The Post Millennial reports that one of the hottest classes at Berkley right now is one that examines the success of Taylor Swift. Competition for enrollment is fierce. Which in and of itself is disappointing. The course is an in-depth look at how Taylor Swift became successful by marketing herself. But how seriously can you take a marketing class that begins with a sing-along?

Swift's marketing strategy would likely make an excellent class project, an interesting thesis, or a term paper. But an entire class? By the time these kids figure out they have been had (presuming they can figure it out), it will be too late. Berkeley will have already spent the money. "Good luck kid! See you at homecoming! Oh, and we'll be handing out free Palestinian flags!"

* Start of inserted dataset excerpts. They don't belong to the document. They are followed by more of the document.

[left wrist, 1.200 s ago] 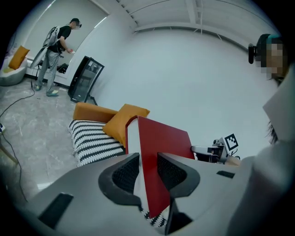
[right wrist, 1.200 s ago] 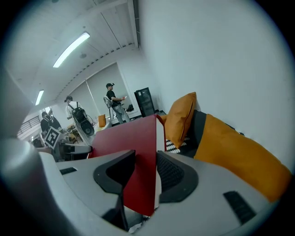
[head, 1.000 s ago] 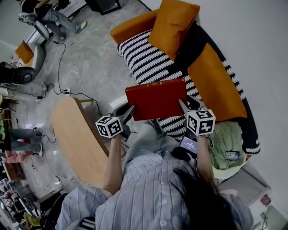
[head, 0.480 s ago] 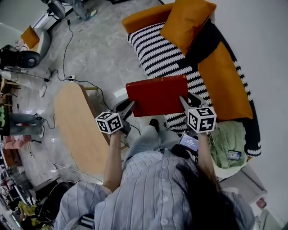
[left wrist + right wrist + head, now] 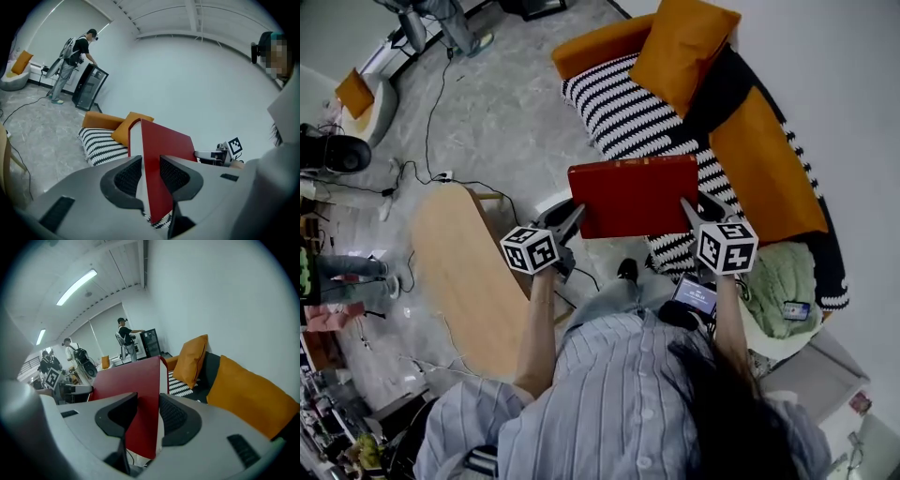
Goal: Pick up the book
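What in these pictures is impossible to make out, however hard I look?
- Underside of the red book: head view, hidden by its own cover.
- Lit screen below the right tool: head view, too small to read.
- Striped sofa edge behind the book: head view, covered by it.
- Distant person: left gripper view, too small to tell what they handle.

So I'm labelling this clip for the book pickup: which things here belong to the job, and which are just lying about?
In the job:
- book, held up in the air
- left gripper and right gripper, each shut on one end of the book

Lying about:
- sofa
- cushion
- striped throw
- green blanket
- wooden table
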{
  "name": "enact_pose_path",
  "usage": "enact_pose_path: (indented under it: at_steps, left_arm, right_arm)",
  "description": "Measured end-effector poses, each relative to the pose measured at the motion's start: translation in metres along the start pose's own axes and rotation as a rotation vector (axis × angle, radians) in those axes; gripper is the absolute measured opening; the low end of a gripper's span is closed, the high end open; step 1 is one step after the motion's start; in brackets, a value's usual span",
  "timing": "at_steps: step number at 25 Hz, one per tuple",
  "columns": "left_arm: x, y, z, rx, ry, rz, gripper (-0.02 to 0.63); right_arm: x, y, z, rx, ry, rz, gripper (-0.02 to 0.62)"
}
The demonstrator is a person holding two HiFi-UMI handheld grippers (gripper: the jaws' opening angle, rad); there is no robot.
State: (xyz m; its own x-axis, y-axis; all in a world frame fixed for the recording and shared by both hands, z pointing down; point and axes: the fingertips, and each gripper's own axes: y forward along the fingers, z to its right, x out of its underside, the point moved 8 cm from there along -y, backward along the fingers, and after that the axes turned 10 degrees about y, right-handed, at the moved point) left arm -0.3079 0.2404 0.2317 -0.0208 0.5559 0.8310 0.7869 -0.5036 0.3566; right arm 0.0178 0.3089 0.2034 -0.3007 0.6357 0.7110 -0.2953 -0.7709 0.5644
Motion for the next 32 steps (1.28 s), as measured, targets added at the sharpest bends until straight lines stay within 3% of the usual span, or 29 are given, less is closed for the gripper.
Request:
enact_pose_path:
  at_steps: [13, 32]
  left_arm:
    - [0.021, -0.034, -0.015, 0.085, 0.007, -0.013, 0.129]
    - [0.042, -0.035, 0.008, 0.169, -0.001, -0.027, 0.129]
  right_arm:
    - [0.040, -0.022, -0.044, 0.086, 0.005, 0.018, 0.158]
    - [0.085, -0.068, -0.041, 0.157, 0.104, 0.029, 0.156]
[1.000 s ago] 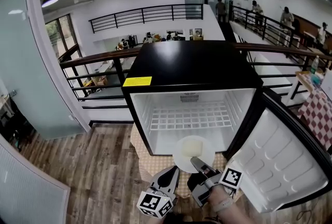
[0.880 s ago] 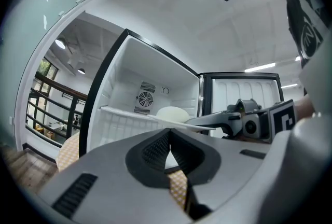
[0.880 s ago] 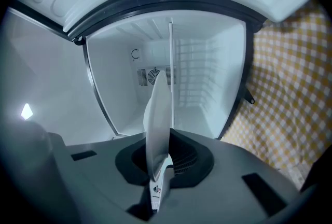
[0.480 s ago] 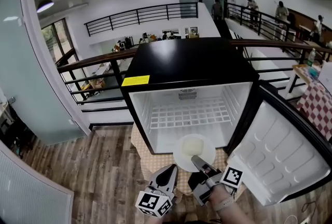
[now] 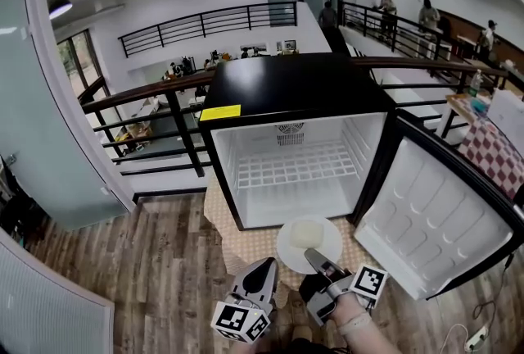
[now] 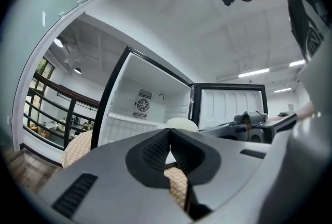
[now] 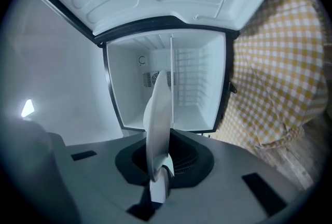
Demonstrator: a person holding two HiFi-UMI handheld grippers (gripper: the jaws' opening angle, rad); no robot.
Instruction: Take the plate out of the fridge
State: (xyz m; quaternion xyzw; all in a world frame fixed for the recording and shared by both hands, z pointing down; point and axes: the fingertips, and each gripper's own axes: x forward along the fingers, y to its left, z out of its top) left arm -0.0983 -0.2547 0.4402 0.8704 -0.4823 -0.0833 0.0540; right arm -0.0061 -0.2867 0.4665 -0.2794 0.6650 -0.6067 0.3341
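plate (image 5: 299,234): in right gripper (image 5: 311,256), before fridge (image 5: 295,90) opening | door (image 5: 434,217): open, at right | left gripper (image 5: 268,265): left of plate

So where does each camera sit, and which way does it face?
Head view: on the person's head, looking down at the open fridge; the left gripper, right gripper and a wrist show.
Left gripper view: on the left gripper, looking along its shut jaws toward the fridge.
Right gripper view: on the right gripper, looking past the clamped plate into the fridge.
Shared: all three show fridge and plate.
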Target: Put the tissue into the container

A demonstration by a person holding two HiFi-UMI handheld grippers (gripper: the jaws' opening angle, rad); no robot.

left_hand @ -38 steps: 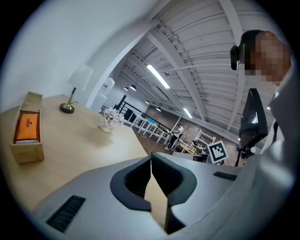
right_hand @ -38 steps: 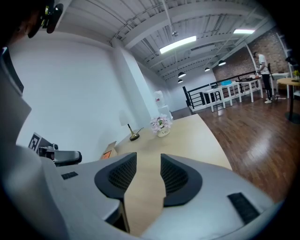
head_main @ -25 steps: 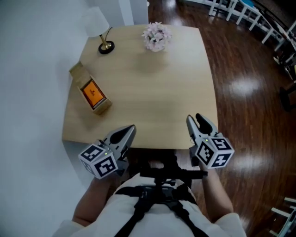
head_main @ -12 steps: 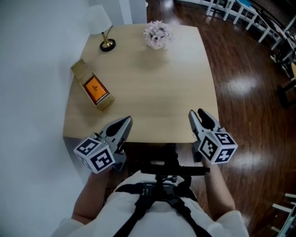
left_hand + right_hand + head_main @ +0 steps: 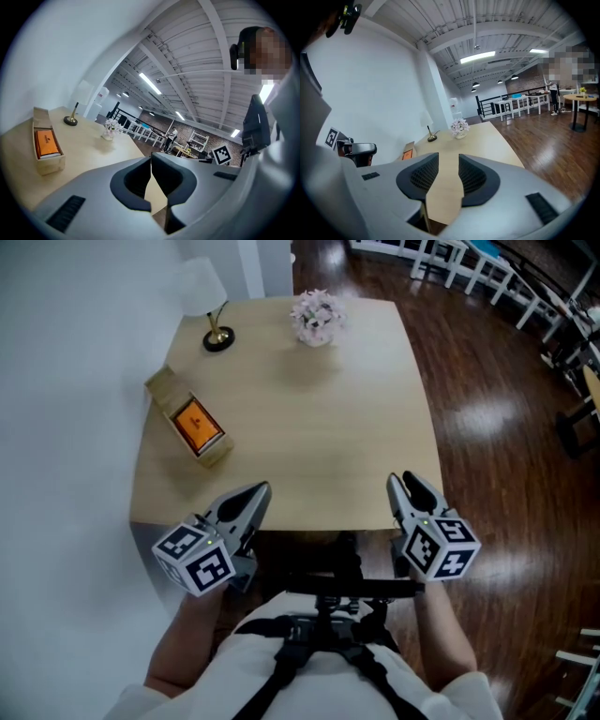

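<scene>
A long tan open box lies at the table's left edge with a flat orange packet inside it. The left gripper view shows the same box and packet ahead on the left. My left gripper hovers over the near table edge. It is well short of the box, with its jaws shut on nothing. My right gripper hangs over the near right edge. Its jaws have just been closing, but a gap remains with nothing between them. The box is small and far left in the right gripper view.
A small lamp with a brass foot stands at the table's far left corner. A pot of pale flowers stands at the far middle. The light wooden table meets a white wall on the left and dark wooden floor on the right.
Both grippers have drawn back a little toward the table's near edge. The box, lamp and flowers have not moved on the table.
</scene>
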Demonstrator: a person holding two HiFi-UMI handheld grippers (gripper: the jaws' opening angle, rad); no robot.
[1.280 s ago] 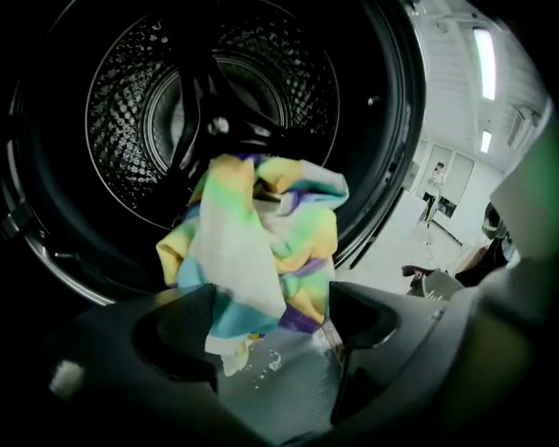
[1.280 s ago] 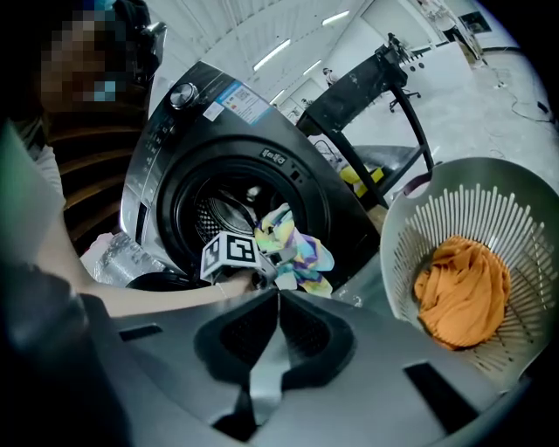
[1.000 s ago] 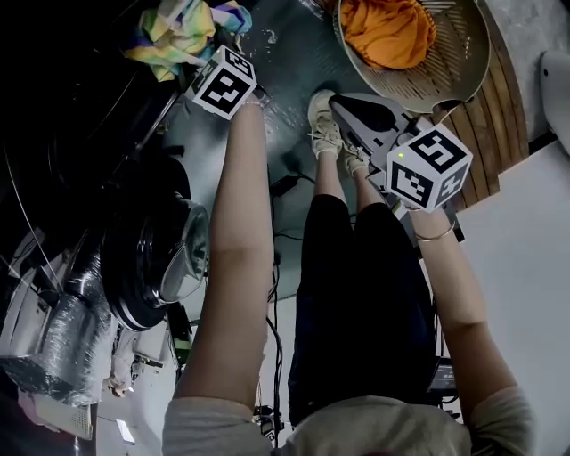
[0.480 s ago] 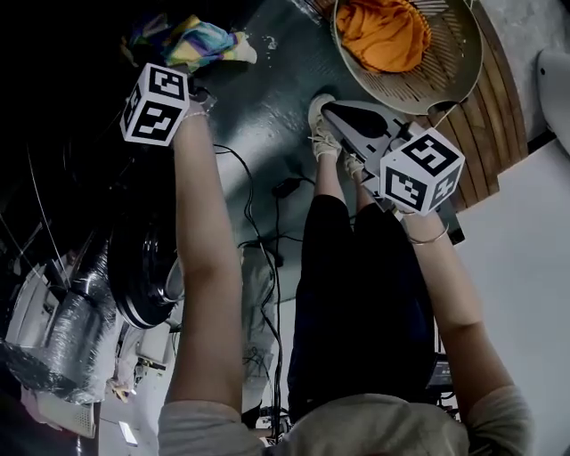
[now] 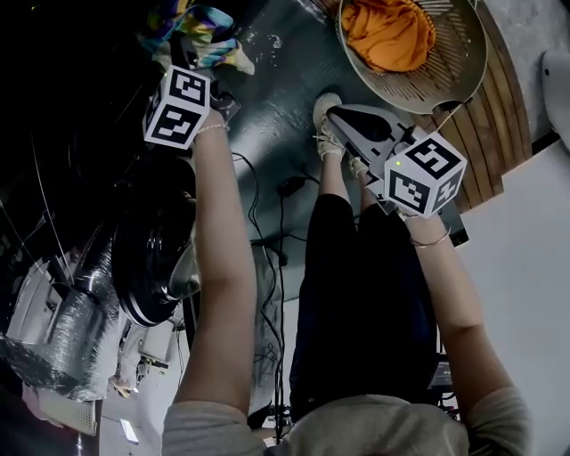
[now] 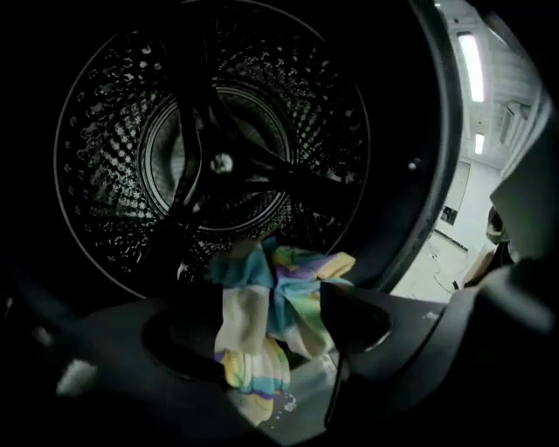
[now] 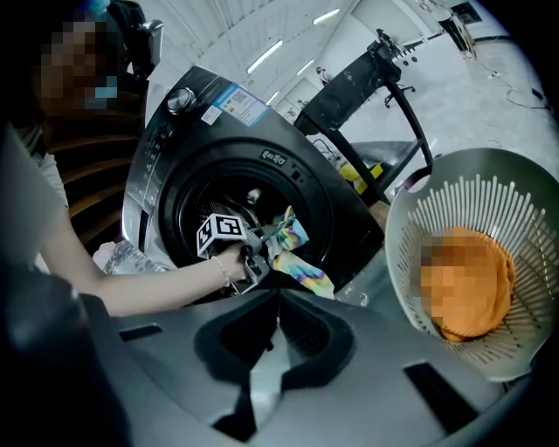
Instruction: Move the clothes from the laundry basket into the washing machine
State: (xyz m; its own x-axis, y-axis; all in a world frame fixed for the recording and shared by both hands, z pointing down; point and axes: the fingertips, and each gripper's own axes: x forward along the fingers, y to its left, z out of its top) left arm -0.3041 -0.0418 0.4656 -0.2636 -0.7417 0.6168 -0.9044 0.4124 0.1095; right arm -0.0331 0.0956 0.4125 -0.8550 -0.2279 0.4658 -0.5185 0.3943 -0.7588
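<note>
A pastel striped cloth (image 6: pixel 247 316) hangs over the lower lip of the washing machine's drum (image 6: pixel 218 157). It lies between the jaws of my left gripper (image 6: pixel 266 336), which are opening and stand wide apart. In the head view the left gripper (image 5: pixel 189 53) reaches to the cloth (image 5: pixel 200 25) at the top left. My right gripper (image 7: pixel 278 301) is shut and empty, hovering short of the white laundry basket (image 7: pixel 489 214). An orange garment (image 7: pixel 467 279) lies in that basket (image 5: pixel 472 53).
The washer's front panel (image 7: pixel 227 131) and its round door (image 5: pixel 160 267), swung open, are on the left. A black stand (image 7: pixel 367 83) rises behind the basket. Cables (image 5: pixel 267 240) and the person's shoes (image 5: pixel 325 116) are on the dark floor.
The left gripper has shifted to the left in the head view, staying at the drum's mouth with the striped cloth. The right gripper has kept still.
</note>
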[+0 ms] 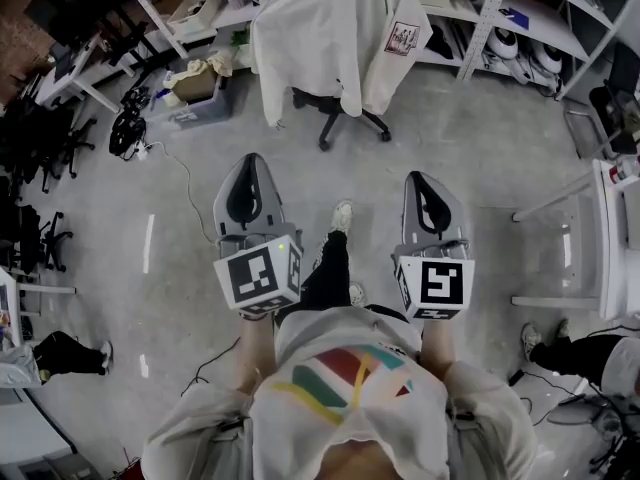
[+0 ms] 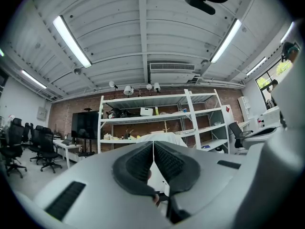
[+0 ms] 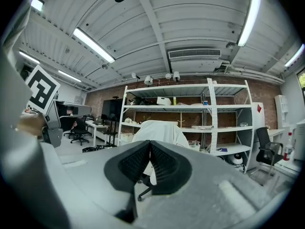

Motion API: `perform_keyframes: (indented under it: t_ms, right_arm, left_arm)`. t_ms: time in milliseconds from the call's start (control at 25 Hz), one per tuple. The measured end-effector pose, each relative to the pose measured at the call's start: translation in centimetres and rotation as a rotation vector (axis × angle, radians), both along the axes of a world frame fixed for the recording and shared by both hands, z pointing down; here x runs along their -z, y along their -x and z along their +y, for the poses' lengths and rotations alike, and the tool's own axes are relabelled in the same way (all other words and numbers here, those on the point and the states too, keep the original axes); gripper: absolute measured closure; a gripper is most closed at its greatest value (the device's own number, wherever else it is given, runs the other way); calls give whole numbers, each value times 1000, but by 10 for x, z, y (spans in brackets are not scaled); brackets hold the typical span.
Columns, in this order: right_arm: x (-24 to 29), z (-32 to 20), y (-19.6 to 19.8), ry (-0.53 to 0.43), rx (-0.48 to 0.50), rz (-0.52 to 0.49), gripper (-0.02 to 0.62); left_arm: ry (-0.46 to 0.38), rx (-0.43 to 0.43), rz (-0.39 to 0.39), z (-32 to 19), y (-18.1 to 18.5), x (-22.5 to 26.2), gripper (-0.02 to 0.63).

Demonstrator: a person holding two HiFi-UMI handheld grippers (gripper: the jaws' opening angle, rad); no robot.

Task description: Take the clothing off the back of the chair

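Hanging over the back of the office chair [image 1: 342,118], the white clothing [image 1: 330,38] sits well ahead of the person [image 1: 345,388] in the head view; its square patch [image 1: 402,38] bears print too small to read. Left gripper view: the left tool [image 2: 153,147] is pressed together, empty, levelled at the chair, presumably for the approach. Right gripper view: the right tool [image 3: 149,147] matches it.

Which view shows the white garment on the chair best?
The head view: the white garment hangs whole over the chair back, with sleeves and a patch visible. The right gripper view shows it smaller, its lower part behind the fingers. The left gripper view shows only its top.
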State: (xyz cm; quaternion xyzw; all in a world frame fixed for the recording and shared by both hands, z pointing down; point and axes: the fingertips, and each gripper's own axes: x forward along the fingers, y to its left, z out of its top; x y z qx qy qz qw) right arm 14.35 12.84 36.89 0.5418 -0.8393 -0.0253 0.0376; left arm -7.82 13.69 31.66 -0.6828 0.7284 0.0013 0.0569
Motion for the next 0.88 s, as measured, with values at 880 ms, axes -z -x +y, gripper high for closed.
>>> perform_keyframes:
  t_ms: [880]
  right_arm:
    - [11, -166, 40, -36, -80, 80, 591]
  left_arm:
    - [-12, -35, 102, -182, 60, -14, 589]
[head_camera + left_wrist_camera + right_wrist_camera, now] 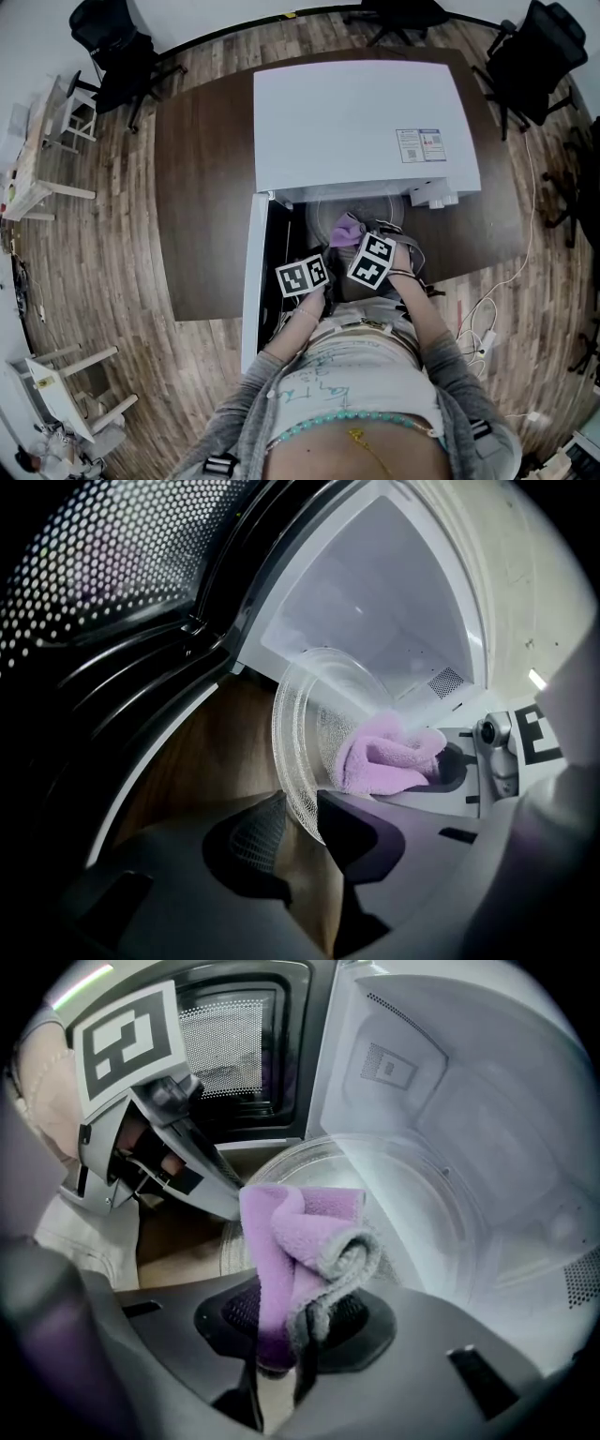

As you can see, X users have raised the point that these people who are burning up college dollars on Taylor Swift will be the same ones complaining that they are incapable of finding work and that the federal government should foist those people's student loans on you. So I guess in the end, it works out well for everyone except the taxpayer. After all, if Biden continues to have his way, you will be the one footing the bill for this class along with hundreds that are equally, if not even more ludicrous than this. 

One of the pieces of junk mail I get every spring and fall is from one of the local colleges. They offer plenty of interesting community enrichment classes on things such as pottery, cooking, how to play the bagpipes, African dance, photography, and sourdough recipes. Believe it or not, you can even learn to code. Forget about college and send your kid to trade school. If they want to learn how to make a Native American medicine bag, study beginning Mandarin, or God help them, the success of Taylor Swift, let them do it on their own nickel of $120, give or take. They'll thank you later.